Psalm 25, 1 – 9
1 Nach dir, Herr, verlangt mich.
2 Mein Gott, ich hoffe auf dich;
lass mich nicht zuschanden werden,
dass meine Feinde nicht frohlocken über mich.
3 Denn keiner wird zuschanden, der auf dich harret;
aber zuschanden werden die leichtfertigen Verächter.
4 Herr, zeige mir deine Wege
und lehre mich deine Steige!
5 Leite mich in deiner Wahrheit und lehre mich!
Denn du bist der Gott, der mir hilft;
täglich harre ich auf dich.
6 Gedenke, Herr, an deine Barmherzigkeit
und an deine Güte,
die von Ewigkeit her gewesen sind.
7 Gedenke nicht der Sünden meiner Jugend
und meiner Übertretungen,
gedenke aber meiner nach deiner Barmherzigkeit,
Herr, um deiner Güte willen!
8 Der Herr ist gut und gerecht;
darum weist er Sündern den Weg.
9 Er leitet die Elenden recht
und lehrt die Elenden seinen Weg.
Liebe Lesende!
Wir lesen in diesem Psalm vom „zuschanden werden“, also vom unterliegen und von „frohlockenden Feinden“ und denken in unseren Tagen unwillkürlich an den Krieg in der Ukraine, der so plötzlich und erschreckend begonnen hat und anscheinend nicht enden will, - furchtbarerweise. Niemand von uns hat wohl damit gerechnet, dass so etwas im Europa des Jahres 2022 geschehen könnte; desto mehr sind wir deshalb verunsichert und entsetzt.
Der Dichter des 25. Psalms hofft in seiner Notlage auf Gott; er bittet ihn um Wegweisung und Hilfe, um Leitung und Lehre. Er vertraut darauf, dass Gott hilft, dass er barmherzig und gütig ist, dass er auch Sündern einen Weg eröffnet und dass er die Elenden richtig leitet.
Können wir heute und hier dem Psalmisten folgen in seinem Vertrauen und in
seiner Hoffnung auf Gott und Gottes Hilfe? Hat es Sinn, Gott um Beistand zu
bitten, wenn Bomben fallen und Raketen einschlagen, wenn Menschen fliehen oder gar sterben?
Das sind sehr schwierige Fragen, und die Antwort kann nur jede und jeder von uns für sich persönlich geben.
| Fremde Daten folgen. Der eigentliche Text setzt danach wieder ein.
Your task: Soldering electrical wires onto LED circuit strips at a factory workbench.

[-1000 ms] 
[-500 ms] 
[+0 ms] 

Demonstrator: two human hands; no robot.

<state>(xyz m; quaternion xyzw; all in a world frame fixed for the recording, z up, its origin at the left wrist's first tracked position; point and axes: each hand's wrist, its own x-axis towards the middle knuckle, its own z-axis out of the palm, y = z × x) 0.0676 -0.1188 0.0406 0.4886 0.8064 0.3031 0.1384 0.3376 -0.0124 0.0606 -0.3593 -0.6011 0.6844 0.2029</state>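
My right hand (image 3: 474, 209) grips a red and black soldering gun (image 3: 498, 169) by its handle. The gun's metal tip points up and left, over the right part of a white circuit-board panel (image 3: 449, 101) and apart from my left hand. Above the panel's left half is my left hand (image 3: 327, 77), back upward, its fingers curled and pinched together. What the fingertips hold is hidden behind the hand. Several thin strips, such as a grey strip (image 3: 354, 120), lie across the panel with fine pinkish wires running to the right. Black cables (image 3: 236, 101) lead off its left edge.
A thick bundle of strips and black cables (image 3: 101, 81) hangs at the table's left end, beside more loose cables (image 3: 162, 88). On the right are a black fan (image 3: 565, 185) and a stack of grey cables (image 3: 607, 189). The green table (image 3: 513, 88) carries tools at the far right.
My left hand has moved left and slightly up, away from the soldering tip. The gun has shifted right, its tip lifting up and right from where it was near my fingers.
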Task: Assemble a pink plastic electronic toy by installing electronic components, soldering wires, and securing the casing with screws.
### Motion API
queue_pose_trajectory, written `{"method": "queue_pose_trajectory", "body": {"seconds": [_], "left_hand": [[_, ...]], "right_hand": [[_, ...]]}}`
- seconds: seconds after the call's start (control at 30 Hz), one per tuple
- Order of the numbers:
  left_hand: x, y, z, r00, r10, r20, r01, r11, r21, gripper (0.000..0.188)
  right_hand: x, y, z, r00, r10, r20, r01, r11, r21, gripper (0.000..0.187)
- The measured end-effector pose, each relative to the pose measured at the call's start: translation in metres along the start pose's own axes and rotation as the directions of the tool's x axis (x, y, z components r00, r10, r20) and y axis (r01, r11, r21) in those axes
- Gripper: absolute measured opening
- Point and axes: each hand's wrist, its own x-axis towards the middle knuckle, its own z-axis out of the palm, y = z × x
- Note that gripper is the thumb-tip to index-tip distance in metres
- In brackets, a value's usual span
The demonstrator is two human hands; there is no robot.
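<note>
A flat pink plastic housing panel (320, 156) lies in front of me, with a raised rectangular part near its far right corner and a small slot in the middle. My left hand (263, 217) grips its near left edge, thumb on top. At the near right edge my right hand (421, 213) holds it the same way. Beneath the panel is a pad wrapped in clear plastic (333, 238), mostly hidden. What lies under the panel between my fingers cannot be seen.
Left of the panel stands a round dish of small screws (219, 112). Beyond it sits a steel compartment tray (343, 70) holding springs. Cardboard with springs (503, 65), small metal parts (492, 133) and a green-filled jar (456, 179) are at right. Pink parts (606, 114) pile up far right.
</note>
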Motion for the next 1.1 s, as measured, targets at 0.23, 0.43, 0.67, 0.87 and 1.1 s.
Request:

Mir geht es so, dass ich bei allem Entsetzen und in großer Unsicherheit gerade jetzt Gott um Hilfe bitten möchte: Dass er die Mächtigen zur Umkehr und zur Einsicht führen möge, damit sie aufhören mit ihrem bösen Handeln und zurückfinden zum Frieden. Wen sonst sollen wir bitten, dem grausamen Treiben ein Ende zu machen als Gott, den Herrn?
Dass wir daneben den Geflüchteten helfen und die Kriegstreiber in Ihrem schrecklichen Tun behindern, wo wir es können, versteht sich wohl von selbst.
Der Psalmdichter stellt in seinem Vers 3 fest, dass „keiner zuschanden wird, der auf Gott harret“, dass also das Vertrauen auf Gott am Ende doch helfen wird.
Hoffen wir, dass er auch heute recht behält und dass vielleicht auch unsere Gebete und unser Tun nicht umsonst sind in dieser schlimmen Lage und dass das grausige Geschehen in der Ukraine bald ein Ende nimmt.
Halten wir uns trotz und in all dem Schrecklichen an Gott, und erinnern wir ihn mit dem Psalmdichter an seine Barmherzigkeit und an seine Güte, und hoffen wir darauf, dass er die Kriegsgreuel beendet.